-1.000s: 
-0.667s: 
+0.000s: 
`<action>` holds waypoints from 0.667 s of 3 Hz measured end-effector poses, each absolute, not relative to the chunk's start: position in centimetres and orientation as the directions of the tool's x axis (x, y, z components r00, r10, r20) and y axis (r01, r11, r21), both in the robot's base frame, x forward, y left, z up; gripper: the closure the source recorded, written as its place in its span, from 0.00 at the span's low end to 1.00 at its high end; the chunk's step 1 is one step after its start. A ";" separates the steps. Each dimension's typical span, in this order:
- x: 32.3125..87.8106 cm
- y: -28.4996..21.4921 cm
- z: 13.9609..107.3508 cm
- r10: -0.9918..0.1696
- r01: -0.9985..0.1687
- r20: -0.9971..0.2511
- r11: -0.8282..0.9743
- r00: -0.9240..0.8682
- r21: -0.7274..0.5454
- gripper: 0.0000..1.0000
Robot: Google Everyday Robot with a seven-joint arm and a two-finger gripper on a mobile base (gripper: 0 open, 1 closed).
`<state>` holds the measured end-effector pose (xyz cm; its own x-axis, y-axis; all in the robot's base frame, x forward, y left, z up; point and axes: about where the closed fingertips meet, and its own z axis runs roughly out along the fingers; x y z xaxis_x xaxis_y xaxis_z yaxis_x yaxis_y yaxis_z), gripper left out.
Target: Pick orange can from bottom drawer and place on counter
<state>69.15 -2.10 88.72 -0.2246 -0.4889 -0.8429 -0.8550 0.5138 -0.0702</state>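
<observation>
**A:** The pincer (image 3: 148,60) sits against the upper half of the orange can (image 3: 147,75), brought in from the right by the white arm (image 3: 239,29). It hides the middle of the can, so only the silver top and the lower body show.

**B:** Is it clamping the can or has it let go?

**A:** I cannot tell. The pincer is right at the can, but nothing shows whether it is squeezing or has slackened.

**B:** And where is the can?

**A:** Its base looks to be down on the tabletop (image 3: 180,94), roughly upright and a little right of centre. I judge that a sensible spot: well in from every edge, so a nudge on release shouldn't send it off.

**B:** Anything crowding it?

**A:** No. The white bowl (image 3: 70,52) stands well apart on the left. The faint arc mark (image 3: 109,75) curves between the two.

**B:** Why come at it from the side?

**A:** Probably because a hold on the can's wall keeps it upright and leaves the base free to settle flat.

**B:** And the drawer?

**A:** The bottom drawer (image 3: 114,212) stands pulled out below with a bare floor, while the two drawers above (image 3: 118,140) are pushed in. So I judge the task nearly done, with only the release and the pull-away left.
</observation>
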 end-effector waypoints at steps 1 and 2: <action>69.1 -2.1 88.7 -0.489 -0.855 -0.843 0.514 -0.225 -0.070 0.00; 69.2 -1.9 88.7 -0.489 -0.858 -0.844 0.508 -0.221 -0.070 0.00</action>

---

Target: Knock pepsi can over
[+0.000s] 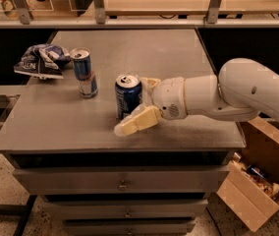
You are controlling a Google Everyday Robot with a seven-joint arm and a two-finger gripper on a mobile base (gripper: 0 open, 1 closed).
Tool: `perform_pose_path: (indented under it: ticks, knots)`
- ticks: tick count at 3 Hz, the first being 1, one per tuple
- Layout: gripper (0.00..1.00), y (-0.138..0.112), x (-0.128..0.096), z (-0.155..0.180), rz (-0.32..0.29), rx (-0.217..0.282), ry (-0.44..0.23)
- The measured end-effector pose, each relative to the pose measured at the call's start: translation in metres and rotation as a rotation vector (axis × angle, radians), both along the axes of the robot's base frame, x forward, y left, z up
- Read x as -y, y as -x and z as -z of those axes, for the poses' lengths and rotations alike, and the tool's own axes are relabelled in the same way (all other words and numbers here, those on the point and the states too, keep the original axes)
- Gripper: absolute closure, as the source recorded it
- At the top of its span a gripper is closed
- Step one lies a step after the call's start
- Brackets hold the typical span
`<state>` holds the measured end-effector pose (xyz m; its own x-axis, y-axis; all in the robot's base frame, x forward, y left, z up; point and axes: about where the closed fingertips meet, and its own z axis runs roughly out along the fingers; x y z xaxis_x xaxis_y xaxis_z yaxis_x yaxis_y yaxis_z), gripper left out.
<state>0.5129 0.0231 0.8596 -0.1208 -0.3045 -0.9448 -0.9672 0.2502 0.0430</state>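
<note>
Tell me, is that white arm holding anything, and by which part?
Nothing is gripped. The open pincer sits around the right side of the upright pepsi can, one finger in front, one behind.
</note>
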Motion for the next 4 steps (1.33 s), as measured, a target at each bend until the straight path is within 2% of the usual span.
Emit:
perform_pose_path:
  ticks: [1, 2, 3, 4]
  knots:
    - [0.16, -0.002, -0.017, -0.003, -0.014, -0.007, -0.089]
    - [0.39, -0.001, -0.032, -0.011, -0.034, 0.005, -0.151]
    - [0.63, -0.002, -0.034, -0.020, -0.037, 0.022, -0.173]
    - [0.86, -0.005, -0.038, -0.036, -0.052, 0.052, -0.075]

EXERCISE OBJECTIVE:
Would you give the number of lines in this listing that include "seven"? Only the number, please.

EXERCISE ANSWER:
2